连看十几个人,孟千昼忧心忡忡:“老陆,大海捞针不可取啊。”

陆茂予一心二用,此时侧眸看了孟千昼一眼,似乎这才注意到搭档在做什么,略一想啼笑皆非:“没有,这段路况不佳,我在看有没有更快更便捷去舒恒家的路线。”

原来想多了,孟千昼闹个笑话,却长舒口气:“还好,我还担心你太想抓到敌人小尾巴魔障了。”

陆茂予轻笑:“我是急,没急到这份上。”

提及有可能遭尾随这件事,孟千昼态度严肃,语气有着不准拒绝的坚毅:“这处疑点要上报胡局。

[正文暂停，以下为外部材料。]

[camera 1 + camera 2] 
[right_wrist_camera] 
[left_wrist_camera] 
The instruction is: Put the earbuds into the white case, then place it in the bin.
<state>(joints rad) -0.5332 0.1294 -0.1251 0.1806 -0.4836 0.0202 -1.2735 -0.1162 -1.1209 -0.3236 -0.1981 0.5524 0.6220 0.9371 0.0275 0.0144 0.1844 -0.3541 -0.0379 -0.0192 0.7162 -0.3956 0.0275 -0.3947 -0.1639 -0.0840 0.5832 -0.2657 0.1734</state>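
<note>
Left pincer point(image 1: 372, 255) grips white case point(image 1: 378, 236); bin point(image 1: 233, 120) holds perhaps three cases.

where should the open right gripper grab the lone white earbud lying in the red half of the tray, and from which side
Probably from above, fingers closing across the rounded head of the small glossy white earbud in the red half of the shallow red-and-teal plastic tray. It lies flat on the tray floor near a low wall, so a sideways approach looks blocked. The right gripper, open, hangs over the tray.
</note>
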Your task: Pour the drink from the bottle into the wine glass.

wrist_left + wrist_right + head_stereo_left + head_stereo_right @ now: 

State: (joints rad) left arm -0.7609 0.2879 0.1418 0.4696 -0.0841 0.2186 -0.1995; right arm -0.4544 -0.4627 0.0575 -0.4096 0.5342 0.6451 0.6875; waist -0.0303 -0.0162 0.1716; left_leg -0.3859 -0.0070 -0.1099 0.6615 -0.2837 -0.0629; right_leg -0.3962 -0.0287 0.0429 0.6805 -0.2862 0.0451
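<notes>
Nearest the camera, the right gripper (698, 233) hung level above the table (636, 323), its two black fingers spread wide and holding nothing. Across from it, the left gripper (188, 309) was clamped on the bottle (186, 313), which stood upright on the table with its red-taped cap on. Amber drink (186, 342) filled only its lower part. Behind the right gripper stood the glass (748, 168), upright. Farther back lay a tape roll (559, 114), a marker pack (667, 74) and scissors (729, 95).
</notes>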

”

前不久邻市同事被早些年送进去的罪犯捅刀子进icu,据落网罪犯交代,是这份报复心理支持他硬生生熬到出狱。

目前没危及人身安全,但妨碍办案,继续放任发展下去,对方说不定会想除掉他们。

陆茂予随他,摸出支烟咬着,嗓音低低的:“凶手很清楚案发后清理环节,可能从事过痕检工作,也可能身边有相关专业人士指导。”

追查到今,他们手里仅有少部分根据现场推算出来的信息,比如凶手身高一米七五,体重一百三,爆发力很强,擅长用刀,对人体较熟悉,手脚利落外又谨慎行事。

对方实在太狡猾,明目张胆骗过监控。

杀童鹏那天雨很大,舒恒那辆车在几个路口被拍,始终是他一个人。

明明去过童鹏被杀路段,也能猜出凶手就在车上,可回来时候,舒恒直接开回家,小区停车场监控里也是他独自下车,直到在外被捕,车里始终没出现过第二个人。